Feeding Frenzy

shark-feeding

Justice will be served.  It will be rare.  It will be bloody.  But it will be served, and we will be privy to every gory detail.  This is what it means to choose a new Supreme Court Justice in this day and age.  Law and politics are not supposed to go together – that’s why this is painful.  And with the lifetime appointment, the chosen Judge will wield an enduring kind of power.  Just as with the run-up to the election in November of last year, there will be another (though different) crescendo that will be made all the louder by the echo chamber, but I’ll offer more on that another time.

I have added the Slate.com – Jurisprudence category to my links.  Emily Bazelon and Dahlia Lithwick are extremely sharp legal minds who who have the greatest jobs any lawyer could ever hope for.  (There are also other writers in that section of the Slate stable, but I don’t know anything about them, yet.)

But it’s all so left-wing.  I really need to break out of the echo chamber so I can, at least, understand the substance, scanty though it may prove to be, of the myriad smears that will undoubtedly follow Obama’s selection of the nominee.  There’s also the chance that I may not agree with every aspect of the candidate’s judicial philosophy.  Something tells me that National Review Online and Town Hall are not going to satisfy the need for a more scholarly critique.

This is, or will be, good theater.  The media (including ‘new’) relish the story, the controversy, the drama that just keeps on giving.  That’s how everyone was with the election, and I expect much of the same this summer.  Beware the pundits!  Don’t get sucked into the fake journalists who are really just talking heads starring in their own version of reality TV.  For those folks, the Court doesn’t matter.  Obama doesn’t matter.  All that matters is their brilliance and beauty as they, oh so humbly, bring you this pivotal moment in history.  Where would we be without them?!?

But I eat it up also.  It’s exciting and important.  The hearings might get rough, but there’s an excellent chance that no one will die.  All the latest technology will be employed by both those ‘for’ and those ‘against’, but in the end it will come down to the ancient process set forth in our Constitution.

And, at it’s best, the debate will be philosophical and complex.  If it is a current member of the bench, we will look at opinions and briefs and law reviews.  Hey!  That’s basically what I do for a living.  Cool!  Even if it’s not a current or former judge, we will still learn everything about this person.  Everything she did in her life up until this moment is fair game – everything she ever said.  And we will not be looking for those ‘gotcha!‘ moments.  Hopefully, the Obama people are smart enough not to select a child molester for the high bench.

No, instead, we will look at the niceties of language and thought.  At our best, we will want to learn how this person thinks and predict what this person will do within the highest ivory tower this country has.  Supreme Court Justices don’t make policy or write law.  I don’t care how far right or left anyone thinks a certain Judge may happen to be.  Whether you like them or not, their job is to decide cases.  The cases make the law, but the Judges can only decide cases.

So, in those realms where the debate is elveated above the feeding frenzy, we will learn about cases.  In other places, the only case anyone will discuss or remember will be Roe v.
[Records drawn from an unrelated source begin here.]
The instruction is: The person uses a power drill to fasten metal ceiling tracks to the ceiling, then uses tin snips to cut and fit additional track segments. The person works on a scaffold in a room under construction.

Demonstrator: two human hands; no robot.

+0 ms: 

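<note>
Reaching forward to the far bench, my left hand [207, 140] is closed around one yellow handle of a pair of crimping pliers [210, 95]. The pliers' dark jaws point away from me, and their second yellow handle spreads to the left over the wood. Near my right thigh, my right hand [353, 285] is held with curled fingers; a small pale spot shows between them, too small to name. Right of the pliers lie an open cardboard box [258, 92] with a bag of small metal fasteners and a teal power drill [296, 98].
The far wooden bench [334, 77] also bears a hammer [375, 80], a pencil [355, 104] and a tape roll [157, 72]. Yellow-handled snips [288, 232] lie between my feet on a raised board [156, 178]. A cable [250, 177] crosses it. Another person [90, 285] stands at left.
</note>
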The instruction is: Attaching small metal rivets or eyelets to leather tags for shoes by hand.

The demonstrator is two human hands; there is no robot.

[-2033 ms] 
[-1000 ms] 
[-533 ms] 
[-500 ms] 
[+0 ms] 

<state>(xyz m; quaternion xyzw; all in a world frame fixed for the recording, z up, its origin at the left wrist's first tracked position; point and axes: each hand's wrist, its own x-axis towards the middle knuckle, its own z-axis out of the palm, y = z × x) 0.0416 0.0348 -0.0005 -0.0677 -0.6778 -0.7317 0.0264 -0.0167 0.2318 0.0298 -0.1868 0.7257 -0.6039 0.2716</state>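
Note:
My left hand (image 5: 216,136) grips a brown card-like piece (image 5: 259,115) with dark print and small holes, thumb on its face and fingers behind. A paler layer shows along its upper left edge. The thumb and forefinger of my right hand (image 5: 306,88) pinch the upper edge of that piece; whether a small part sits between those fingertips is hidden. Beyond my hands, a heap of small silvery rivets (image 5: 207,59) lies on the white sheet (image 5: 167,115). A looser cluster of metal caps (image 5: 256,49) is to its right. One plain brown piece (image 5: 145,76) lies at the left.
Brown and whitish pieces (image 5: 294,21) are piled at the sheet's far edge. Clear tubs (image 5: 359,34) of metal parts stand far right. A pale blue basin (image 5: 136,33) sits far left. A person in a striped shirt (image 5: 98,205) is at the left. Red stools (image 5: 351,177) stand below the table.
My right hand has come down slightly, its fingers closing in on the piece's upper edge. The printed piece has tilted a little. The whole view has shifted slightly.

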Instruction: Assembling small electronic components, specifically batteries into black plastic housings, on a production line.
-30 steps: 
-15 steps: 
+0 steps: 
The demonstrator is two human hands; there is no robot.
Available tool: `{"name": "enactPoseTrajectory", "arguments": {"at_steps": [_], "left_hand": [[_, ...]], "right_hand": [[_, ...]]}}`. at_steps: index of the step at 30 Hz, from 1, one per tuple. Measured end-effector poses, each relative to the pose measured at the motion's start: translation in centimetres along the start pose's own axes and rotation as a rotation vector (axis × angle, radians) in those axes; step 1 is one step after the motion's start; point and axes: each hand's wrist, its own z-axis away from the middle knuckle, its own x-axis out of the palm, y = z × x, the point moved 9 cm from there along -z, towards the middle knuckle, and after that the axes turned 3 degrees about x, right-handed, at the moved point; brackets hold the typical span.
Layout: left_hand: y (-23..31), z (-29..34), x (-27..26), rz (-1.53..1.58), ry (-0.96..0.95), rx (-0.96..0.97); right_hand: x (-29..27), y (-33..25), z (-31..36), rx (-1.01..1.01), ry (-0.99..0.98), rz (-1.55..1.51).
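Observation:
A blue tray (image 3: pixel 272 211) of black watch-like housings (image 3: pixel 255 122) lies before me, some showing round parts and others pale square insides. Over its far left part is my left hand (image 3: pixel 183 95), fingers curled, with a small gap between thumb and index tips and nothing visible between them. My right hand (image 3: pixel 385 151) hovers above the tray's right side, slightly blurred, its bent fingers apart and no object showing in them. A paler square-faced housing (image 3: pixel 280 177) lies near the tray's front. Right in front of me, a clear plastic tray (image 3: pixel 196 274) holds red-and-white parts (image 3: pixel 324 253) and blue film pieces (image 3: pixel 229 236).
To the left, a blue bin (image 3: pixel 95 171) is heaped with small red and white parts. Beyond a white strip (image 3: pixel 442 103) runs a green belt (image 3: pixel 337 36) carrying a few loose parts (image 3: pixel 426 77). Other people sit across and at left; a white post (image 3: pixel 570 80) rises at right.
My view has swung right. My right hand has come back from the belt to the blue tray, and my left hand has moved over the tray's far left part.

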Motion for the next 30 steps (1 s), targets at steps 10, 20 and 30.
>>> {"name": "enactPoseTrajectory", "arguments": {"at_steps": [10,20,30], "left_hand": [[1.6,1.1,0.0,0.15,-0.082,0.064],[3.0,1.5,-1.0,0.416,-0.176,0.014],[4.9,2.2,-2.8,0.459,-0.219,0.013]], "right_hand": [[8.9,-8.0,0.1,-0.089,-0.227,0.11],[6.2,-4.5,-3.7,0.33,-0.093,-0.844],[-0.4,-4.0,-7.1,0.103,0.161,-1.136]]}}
Wade, but that is to be expected from media that is more concerned with entertaining you than enlightening you.  But I will hear the names of vaguely remembered cases from law school, and I will run to look them up and I will discover, all over again, the wonder of our common law.  It is a living thing that changes and grows all the time.  That is not a partisan utterance, but rather a documented fact that I live with every day as a modest trial lawyer.  Customs become molded into law by case decisions over the years, and then the old rules change and new rules come along as human thought is not a static process.

Enjoy the show, but don’t forget to listen and watch carefully.  Everyone knows how important this is, but let us share a greater understanding of how it works – not just the selection process, but the actual job that must be done afterwards.